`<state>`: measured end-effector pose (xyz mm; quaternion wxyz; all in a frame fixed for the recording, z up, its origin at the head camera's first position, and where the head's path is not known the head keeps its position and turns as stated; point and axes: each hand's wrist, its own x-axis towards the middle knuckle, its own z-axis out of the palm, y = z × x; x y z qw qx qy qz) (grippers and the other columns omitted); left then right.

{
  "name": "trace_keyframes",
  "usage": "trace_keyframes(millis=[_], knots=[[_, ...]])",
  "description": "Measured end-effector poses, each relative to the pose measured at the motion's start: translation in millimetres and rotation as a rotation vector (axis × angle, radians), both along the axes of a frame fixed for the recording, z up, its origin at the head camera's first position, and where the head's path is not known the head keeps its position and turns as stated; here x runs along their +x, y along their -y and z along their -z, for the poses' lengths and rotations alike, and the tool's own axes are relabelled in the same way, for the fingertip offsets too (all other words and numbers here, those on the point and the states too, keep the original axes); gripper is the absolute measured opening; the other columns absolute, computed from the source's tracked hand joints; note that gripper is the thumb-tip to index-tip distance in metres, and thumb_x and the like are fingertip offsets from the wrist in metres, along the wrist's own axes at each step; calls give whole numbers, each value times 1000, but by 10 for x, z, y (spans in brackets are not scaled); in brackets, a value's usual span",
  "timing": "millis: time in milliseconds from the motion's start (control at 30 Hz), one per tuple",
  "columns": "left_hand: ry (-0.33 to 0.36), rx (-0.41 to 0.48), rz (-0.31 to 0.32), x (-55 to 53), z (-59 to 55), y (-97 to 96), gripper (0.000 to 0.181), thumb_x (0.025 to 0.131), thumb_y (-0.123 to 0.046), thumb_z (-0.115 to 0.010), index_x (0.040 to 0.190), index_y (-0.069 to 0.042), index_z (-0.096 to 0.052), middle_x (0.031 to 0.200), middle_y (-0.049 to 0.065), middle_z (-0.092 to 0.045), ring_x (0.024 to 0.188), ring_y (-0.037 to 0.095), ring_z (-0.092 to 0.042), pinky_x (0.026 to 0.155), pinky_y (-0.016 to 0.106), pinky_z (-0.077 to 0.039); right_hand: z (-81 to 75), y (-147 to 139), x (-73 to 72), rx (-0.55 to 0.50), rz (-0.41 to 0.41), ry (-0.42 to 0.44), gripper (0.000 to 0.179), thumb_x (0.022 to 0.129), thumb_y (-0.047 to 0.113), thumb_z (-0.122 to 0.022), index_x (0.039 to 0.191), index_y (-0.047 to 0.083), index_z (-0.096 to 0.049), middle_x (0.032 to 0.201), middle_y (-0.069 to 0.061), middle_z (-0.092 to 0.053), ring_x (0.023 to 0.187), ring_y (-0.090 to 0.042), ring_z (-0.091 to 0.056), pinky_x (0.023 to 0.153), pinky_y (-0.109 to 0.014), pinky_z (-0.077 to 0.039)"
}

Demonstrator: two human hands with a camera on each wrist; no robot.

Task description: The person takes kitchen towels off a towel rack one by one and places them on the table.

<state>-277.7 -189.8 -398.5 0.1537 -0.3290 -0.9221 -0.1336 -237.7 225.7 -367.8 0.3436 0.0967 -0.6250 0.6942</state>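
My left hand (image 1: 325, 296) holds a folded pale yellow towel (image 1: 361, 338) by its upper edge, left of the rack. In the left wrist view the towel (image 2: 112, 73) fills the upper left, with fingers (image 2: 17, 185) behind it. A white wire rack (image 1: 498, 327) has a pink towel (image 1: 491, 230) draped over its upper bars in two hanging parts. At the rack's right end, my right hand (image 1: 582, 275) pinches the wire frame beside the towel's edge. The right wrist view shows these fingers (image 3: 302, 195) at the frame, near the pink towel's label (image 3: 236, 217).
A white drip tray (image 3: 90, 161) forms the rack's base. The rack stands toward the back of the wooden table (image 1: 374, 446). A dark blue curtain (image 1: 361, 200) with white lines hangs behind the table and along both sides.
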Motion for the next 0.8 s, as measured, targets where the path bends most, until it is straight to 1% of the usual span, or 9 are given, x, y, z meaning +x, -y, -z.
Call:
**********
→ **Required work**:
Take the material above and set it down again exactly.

→ **Solution for this problem**:
`<state>`: measured end-effector pose (xyz mm; quaternion wxyz; all in a frame fixed for the recording, z up, its origin at the head camera's first position, and where the head's path is not known the head keeps its position and turns as stated; point and axes: each hand's wrist, its own x-axis towards the middle knuckle, its own z-axis out of the palm, y = z × x; x y z qw qx qy qz) (grippers and the other columns omitted); left then right.

{
  "name": "trace_keyframes",
  "usage": "trace_keyframes(millis=[_], knots=[[_, ...]])",
  "description": "Measured end-effector poses, each relative to the pose measured at the motion's start: translation in millimetres and rotation as a rotation vector (axis × angle, radians), both along the axes of a frame fixed for the recording, z up, its origin at the head camera's first position, and where the head's path is not known the head keeps its position and turns as stated; here x runs along their +x, y along their -y and z along their -z, for the poses' lengths and rotations alike, and the tool's own axes are relabelled in the same way, for the fingertip offsets too (all other words and numbers here, those on the point and the states too, keep the original axes); gripper is the absolute measured opening; the other columns absolute, computed from the source's tracked hand joints; note that gripper is the thumb-tip to index-tip distance in metres, and thumb_x and the like are fingertip offsets from the wrist in metres, along the wrist's own axes at each step; calls give whole numbers, each value times 1000, but by 10 for x, z, y (spans in brackets are not scaled); in brackets, a value's usual span",
  "timing": "millis: time in milliseconds from the motion's start (control at 30 Hz), one per tuple",
  "columns": "left_hand: ry (-0.33 to 0.36), rx (-0.41 to 0.48), rz (-0.31 to 0.32), x (-55 to 53), z (-59 to 55), y (-97 to 96), gripper (0.000 to 0.181), thumb_x (0.025 to 0.131), thumb_y (-0.123 to 0.046), thumb_z (-0.115 to 0.010), index_x (0.040 to 0.190), index_y (-0.069 to 0.042), index_z (-0.096 to 0.052), middle_x (0.031 to 0.200), middle_y (-0.049 to 0.065), middle_z (-0.092 to 0.045), ring_x (0.024 to 0.188), ring_y (-0.037 to 0.095), ring_z (-0.092 to 0.042), pinky_x (0.026 to 0.155), pinky_y (-0.016 to 0.106), pinky_z (-0.077 to 0.039); right_hand: z (-81 to 75), y (-147 to 139), x (-73 to 72), rx (-0.55 to 0.50), rz (-0.41 to 0.41), ry (-0.42 to 0.44), gripper (0.000 to 0.179), thumb_x (0.022 to 0.129), thumb_y (-0.047 to 0.113), thumb_z (-0.122 to 0.022), index_x (0.039 to 0.191), index_y (-0.047 to 0.083), index_z (-0.096 to 0.049), middle_x (0.032 to 0.201), middle_y (-0.069 to 0.061), middle_z (-0.092 to 0.053), ring_x (0.023 to 0.187), ring_y (-0.090 to 0.042), ring_z (-0.091 to 0.056), pinky_x (0.023 to 0.153), pinky_y (-0.109 to 0.014), pinky_z (-0.077 to 0.039)"
}

Demonstrator: two human hands with a camera on each wrist; no robot.

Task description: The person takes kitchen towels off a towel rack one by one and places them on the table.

<state>-277.7 -189.8 -398.5 0.1537 -0.3290 -0.9221 -0.1336 -237.7 225.7 -367.8 0.3436 0.0967 -0.6250 0.6942</state>
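My left hand (image 1: 325, 296) holds a folded pale yellow towel (image 1: 361, 338) by its upper edge, left of the rack. In the left wrist view the towel (image 2: 112, 73) fills the upper left, with fingers (image 2: 17, 185) behind it. A white wire rack (image 1: 498, 327) has a pink towel (image 1: 491, 230) draped over its upper bars in two hanging parts. At the rack's right end, my right hand (image 1: 582, 275) pinches the wire frame beside the towel's edge. The right wrist view shows these fingers (image 3: 302, 195) at the frame, near the pink towel's label (image 3: 236, 217).
A white drip tray (image 3: 90, 161) forms the rack's base. The rack stands toward the back of the wooden table (image 1: 374, 446). A dark blue curtain (image 1: 361, 200) with white lines hangs behind the table and along both sides.
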Motion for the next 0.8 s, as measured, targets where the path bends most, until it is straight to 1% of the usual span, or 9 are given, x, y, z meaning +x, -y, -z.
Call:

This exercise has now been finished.